For fungal nail infections, the medication is recommended to be applied twice daily. Prior to the first application, the infected portion of the nail should be trimmed as much as possible using scissors or a nail file. (To facilitate this procedure, nails may be softened with a special softening agent as directed by a physician.)

To prevent relapses, treatment with the medication should be continued for at least 2 weeks after the main symptoms have disappeared.

Children.

There is insufficient data on the efficacy and safety of the medication in children; therefore, its use is not recommended in this age group.

Overdose.

Acute overdose with topical application of naftifine has not been reported.

Systemic intoxication following external application of the medication is unlikely, as only a minimal amount of the active substance is absorbed through the skin.
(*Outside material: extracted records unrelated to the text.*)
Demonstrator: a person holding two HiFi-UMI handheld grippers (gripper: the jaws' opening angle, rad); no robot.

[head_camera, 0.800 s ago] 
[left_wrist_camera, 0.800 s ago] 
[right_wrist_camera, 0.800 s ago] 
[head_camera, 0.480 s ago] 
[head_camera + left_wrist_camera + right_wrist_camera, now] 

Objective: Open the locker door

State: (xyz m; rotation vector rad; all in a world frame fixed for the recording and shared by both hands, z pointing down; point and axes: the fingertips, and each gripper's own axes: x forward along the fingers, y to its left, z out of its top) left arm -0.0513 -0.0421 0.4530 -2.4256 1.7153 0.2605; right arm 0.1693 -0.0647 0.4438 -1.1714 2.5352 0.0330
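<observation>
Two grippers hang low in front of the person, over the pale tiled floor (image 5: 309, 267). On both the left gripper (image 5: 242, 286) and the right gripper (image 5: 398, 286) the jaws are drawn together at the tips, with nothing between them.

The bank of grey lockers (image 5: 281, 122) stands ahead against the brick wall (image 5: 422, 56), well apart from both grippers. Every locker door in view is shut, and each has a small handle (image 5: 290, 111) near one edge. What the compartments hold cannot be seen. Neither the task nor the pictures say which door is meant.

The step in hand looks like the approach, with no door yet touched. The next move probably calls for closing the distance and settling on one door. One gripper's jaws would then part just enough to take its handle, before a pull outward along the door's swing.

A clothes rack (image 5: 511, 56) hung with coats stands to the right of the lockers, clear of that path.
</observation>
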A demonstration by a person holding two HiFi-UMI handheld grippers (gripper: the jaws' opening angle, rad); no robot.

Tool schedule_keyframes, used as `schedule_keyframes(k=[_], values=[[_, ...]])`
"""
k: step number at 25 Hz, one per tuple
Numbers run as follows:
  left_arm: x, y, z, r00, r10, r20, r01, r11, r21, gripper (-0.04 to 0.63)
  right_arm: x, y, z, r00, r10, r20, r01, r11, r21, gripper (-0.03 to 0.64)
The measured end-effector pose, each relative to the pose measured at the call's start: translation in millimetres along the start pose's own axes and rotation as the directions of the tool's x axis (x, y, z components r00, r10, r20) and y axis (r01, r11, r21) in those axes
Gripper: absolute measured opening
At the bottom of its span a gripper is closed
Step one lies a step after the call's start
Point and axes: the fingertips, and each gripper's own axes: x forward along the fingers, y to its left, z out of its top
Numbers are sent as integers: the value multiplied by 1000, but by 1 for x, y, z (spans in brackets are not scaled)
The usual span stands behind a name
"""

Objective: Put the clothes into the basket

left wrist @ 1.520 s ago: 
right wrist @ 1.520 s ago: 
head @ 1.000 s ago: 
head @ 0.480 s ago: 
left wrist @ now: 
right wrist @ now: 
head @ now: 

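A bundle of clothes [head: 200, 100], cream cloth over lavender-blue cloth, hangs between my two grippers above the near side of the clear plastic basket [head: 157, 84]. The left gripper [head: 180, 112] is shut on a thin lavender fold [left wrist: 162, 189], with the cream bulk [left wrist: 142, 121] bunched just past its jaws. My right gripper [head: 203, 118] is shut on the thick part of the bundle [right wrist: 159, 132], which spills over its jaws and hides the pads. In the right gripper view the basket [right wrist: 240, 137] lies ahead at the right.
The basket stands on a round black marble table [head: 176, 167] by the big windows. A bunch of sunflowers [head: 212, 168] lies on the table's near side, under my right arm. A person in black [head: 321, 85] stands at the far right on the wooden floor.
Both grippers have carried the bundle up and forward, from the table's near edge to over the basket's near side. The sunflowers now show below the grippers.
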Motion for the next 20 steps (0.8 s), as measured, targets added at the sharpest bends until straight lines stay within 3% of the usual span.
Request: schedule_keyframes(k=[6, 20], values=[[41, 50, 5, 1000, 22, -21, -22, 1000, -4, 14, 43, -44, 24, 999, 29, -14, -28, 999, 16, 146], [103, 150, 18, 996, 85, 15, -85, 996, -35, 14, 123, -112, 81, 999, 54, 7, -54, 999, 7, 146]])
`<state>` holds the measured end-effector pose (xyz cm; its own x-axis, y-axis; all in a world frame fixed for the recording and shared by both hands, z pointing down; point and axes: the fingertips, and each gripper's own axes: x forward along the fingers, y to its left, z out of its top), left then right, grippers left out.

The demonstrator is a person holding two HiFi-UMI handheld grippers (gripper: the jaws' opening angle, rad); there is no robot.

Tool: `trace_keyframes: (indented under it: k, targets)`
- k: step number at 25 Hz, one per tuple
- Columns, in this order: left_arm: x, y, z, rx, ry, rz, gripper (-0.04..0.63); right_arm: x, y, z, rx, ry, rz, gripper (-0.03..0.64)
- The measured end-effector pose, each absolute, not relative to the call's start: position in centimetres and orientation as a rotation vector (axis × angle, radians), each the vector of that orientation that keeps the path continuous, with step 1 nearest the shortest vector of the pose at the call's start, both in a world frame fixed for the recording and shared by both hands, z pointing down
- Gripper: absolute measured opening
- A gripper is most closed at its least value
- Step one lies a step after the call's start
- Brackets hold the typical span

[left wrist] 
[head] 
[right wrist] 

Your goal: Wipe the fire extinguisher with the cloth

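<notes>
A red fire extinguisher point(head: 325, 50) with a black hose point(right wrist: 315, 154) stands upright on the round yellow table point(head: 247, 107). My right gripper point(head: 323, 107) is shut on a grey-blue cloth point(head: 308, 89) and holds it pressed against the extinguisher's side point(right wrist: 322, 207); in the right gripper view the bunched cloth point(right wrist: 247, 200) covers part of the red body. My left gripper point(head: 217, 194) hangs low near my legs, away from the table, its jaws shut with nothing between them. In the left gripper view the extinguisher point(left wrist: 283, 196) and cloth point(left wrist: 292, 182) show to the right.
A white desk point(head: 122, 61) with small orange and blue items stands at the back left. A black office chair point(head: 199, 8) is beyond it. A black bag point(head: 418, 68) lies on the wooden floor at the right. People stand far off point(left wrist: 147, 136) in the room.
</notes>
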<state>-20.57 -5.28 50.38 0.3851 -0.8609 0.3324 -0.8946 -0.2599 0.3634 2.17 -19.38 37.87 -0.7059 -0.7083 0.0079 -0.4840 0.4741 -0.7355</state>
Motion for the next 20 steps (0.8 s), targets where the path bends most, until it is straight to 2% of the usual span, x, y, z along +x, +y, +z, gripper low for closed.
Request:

In case of accidental ingestion of the cream, symptomatic treatment should be initiated.

Side effects.

The frequency of side effects is defined as follows: very common (≥ 1/10), common (≥ 1/100, < 1/10), uncommon (≥ 1/1000, < 1/100), rare (≥ 1/10000, < 1/1000), very rare (< 1/10000), frequency not known (cannot be estimated from the available data).

General disorders:

Frequency not known: in isolated cases, local reactions may occur: dry skin, redness and burning sensation, contact dermatitis, erythema, itching, local irritation.

Shelf life. 2 years from the date of manufacture of the drug in bulk packaging.

Storage conditions.

Store in the original packaging at a temperature not exceeding 25 °C.

Keep out of the reach of children.

Packaging. 15 g in a tube, in a box.

Prescription status. Over-the-counter.

Manufacturer. Limited Liability Company "Pharmaceutical Company "Vertex".

Manufacturer's address and place of business.

33, Astronomichna Street, lit. V-1, Kharkiv, Kharkiv region, 61085, Ukraine.